━━━ Material provided

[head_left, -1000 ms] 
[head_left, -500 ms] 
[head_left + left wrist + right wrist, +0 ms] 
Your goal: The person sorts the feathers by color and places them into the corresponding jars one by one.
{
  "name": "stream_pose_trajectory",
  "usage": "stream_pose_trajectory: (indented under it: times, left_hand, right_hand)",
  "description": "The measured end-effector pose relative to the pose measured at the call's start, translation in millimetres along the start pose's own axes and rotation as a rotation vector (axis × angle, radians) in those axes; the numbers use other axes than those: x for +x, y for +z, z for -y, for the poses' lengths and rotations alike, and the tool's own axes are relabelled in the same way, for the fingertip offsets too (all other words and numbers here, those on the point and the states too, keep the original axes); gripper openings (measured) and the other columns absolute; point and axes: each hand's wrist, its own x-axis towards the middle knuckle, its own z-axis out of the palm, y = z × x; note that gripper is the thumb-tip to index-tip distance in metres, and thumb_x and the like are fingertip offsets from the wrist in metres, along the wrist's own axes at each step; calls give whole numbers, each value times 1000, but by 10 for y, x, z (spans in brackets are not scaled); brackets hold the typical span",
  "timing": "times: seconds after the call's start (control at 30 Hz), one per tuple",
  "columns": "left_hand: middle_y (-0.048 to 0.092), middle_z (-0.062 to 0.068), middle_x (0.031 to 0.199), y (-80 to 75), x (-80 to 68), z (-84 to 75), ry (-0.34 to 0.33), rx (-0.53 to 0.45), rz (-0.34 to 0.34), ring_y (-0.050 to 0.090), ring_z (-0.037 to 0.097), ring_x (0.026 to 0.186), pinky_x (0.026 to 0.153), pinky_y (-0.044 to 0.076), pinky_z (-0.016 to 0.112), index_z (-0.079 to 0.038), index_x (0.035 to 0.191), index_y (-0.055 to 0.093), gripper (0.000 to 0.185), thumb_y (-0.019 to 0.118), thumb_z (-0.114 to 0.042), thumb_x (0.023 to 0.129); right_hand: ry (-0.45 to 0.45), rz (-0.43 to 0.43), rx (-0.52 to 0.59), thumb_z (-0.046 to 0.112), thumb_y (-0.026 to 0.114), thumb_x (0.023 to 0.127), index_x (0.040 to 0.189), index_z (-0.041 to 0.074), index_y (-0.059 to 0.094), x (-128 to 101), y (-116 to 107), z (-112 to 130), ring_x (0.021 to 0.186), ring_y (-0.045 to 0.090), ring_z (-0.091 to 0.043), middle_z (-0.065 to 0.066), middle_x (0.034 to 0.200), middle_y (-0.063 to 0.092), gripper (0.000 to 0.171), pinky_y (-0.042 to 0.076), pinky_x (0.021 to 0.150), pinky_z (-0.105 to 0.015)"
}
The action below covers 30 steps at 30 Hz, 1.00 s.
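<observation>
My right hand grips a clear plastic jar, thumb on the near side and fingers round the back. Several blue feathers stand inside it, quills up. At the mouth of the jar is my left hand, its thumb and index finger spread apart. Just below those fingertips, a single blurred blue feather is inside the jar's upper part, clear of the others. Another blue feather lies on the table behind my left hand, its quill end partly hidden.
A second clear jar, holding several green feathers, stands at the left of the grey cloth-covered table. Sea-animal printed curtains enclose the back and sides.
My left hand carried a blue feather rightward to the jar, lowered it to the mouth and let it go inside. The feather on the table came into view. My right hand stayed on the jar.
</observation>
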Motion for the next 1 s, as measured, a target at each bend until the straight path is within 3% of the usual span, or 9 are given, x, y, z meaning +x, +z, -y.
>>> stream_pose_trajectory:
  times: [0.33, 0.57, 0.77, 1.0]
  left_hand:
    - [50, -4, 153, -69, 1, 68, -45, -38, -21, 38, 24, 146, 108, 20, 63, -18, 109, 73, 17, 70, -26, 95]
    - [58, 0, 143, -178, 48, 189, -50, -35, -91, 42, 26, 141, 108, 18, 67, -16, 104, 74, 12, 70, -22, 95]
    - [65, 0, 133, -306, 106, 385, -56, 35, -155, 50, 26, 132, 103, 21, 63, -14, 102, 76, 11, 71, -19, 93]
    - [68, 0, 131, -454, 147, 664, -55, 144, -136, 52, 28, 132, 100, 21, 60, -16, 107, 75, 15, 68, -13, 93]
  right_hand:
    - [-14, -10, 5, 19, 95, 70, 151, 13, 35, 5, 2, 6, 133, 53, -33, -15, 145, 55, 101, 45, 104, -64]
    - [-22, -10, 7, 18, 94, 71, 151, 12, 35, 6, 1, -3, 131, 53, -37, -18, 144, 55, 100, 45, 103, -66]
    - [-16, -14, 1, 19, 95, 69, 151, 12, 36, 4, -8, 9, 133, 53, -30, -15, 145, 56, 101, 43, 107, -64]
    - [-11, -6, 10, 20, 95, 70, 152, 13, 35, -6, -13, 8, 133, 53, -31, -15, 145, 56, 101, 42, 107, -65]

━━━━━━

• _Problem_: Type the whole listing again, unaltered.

• _Expected output_:
[head_left, -1000 ms] 
[head_left, -500 ms] 
[head_left + left wrist + right wrist, +0 ms] 
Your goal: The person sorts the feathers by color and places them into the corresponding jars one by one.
{
  "name": "stream_pose_trajectory",
  "usage": "stream_pose_trajectory: (indented under it: times, left_hand, right_hand)",
  "description": "The measured end-effector pose relative to the pose measured at the call's start, translation in millimetres along the start pose's own axes and rotation as a rotation vector (axis × angle, radians) in those axes; the numbers use other axes than those: x for +x, y for +z, z for -y, for the poses' lengths and rotations alike, and the tool's own axes are relabelled in the same way, for the fingertip offsets too (all other words and numbers here, those on the point and the states too, keep the original axes); gripper openings (measured) and the other columns absolute; point and axes: each hand's wrist, its own x-axis towards the middle knuckle, its own z-axis out of the palm, y = z × x; note that gripper is the thumb-tip to index-tip distance in metres, and thumb_x and the like are fingertip offsets from the wrist in metres, along the wrist's own axes at each step; calls give whole numbers, each value times 1000, but by 10 for y, x, z (spans in brackets are not scaled); brackets hold the typical span",
  "timing": "times: seconds after the call's start (control at 30 Hz), one per tuple",
  "columns": "left_hand: middle_y (-0.048 to 0.092), middle_z (-0.062 to 0.068), middle_x (0.031 to 0.199), y (-80 to 75), x (-80 to 68), z (-84 to 75), ry (-0.34 to 0.33), rx (-0.53 to 0.45), rz (-0.34 to 0.34), ring_y (-0.050 to 0.090), ring_z (-0.037 to 0.097), ring_x (0.026 to 0.186), pinky_x (0.026 to 0.153), pinky_y (-0.044 to 0.076), pinky_z (-0.016 to 0.112), index_z (-0.079 to 0.038), index_x (0.035 to 0.191), index_y (-0.055 to 0.093), gripper (0.000 to 0.185), thumb_y (-0.019 to 0.118), thumb_z (-0.114 to 0.042), thumb_x (0.023 to 0.129); right_hand: ry (-0.45 to 0.45), rz (-0.43 to 0.43), rx (-0.52 to 0.59), thumb_z (-0.046 to 0.112), thumb_y (-0.026 to 0.114), thumb_x (0.023 to 0.127), index_x (0.040 to 0.189), index_z (-0.041 to 0.074), index_y (-0.059 to 0.094), x (-128 to 101), y (-116 to 107), z (-112 to 130), ring_x (0.021 to 0.186), ring_y (-0.045 to 0.090), ring_z (-0.091 to 0.043), middle_z (-0.065 to 0.066), middle_x (0.034 to 0.200), middle_y (-0.063 to 0.092), gripper (0.000 to 0.171), pinky_y (-0.042 to 0.076), pinky_x (0.021 to 0.150), pinky_z (-0.105 to 0.015)"
}
The action below covers 30 steps at 30 Hz, 1.00 s.
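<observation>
My right hand grips a clear plastic jar, thumb on the near side and fingers round the back. Several blue feathers stand inside it, quills up. At the mouth of the jar is my left hand, its thumb and index finger spread apart. Just below those fingertips, a single blurred blue feather is inside the jar's upper part, clear of the others. Another blue feather lies on the table behind my left hand, its quill end partly hidden.
A second clear jar, holding several green feathers, stands at the left of the grey cloth-covered table. Sea-animal printed curtains enclose the back and sides.
My left hand carried a blue feather rightward to the jar, lowered it to the mouth and let it go inside. The feather on the table came into view. My right hand stayed on the jar.
</observation>
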Motion for the next 1 s, as measured, a target at each bend until the straight path is within 3% of the usual span, or 9 are given, x, y, z meaning +x, +z, -y.
>>> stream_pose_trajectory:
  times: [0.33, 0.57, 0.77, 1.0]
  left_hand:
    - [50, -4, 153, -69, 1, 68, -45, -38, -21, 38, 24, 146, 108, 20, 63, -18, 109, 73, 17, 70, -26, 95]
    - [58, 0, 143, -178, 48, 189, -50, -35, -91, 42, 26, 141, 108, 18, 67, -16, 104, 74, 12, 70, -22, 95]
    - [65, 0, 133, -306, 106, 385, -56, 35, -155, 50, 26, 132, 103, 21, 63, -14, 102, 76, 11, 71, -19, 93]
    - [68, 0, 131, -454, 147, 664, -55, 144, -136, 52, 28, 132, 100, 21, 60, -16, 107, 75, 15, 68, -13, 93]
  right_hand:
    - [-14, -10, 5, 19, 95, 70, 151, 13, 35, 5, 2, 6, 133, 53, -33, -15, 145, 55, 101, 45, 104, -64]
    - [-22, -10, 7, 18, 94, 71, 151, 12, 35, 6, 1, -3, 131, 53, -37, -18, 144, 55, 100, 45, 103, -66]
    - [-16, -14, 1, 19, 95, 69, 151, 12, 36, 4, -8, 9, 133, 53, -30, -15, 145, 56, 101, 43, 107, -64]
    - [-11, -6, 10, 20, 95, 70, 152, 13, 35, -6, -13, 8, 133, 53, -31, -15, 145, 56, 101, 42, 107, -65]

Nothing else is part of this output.